Entrepreneurs must value top talent
One important job of an entrepreneur is to find the right talent and staff.
By 2001, HPD was able to afford a staff scientist who, in retrospect, was taking as much of a risk on us as we were taking on him.
Iulian Petrescu-Prahova was a pioneer in asymmetric laser-cavity design and laser-diode technology in general. Although we supported the technology as best as we could, our conservative investment strategy kept the technology at bay until many years later.
In this case, being a manufacturing-based company constrained us from making a significant commitment to technology leadership.
It wasn’t until we sold the company in 2007 that we realized how valuable his ideas were.

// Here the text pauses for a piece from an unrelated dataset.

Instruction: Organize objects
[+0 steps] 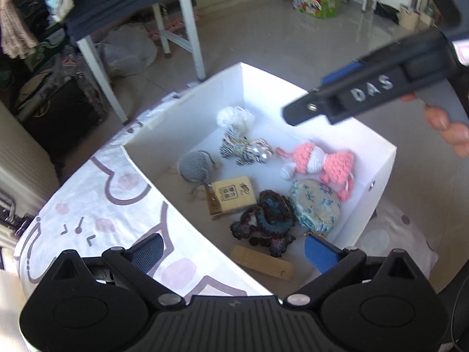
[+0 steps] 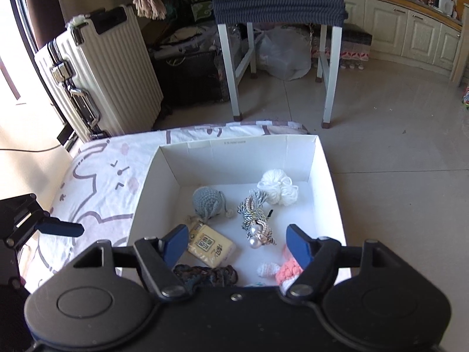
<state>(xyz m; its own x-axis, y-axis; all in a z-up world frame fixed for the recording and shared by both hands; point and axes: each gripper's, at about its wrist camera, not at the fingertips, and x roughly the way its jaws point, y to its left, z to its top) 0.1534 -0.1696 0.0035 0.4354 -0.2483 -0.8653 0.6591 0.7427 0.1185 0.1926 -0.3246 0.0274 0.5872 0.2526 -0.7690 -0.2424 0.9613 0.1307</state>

Fortunately, Petrescu-Prahova has joined us in our new venture, Laser Light Solutions, and we are now focused on LD technology development and innovation.
Companies can’t be successful without making a few mistakes.
Vast changes in market for laser diodes
High Power Devices (HPD) could never start up in 2012. The laser diode market today has many quality suppliers offering tremendous products at very low prices.
And where the market in 1995 was enabling just a few new applications, the industry today is poised to advance into a plethora of new markets.
Coupling low-cost, lean manufacturing with state-of-the-art technology put high-power laser diodes in an ideal position to enter and dominate new markets. This is already evidenced by consumer medical (Tria’s compact hair-removal system, for example) and gaming products (Microsoft Kinect uses a very high-power, single mode LD) reaching remarkably high volumes and lower prices.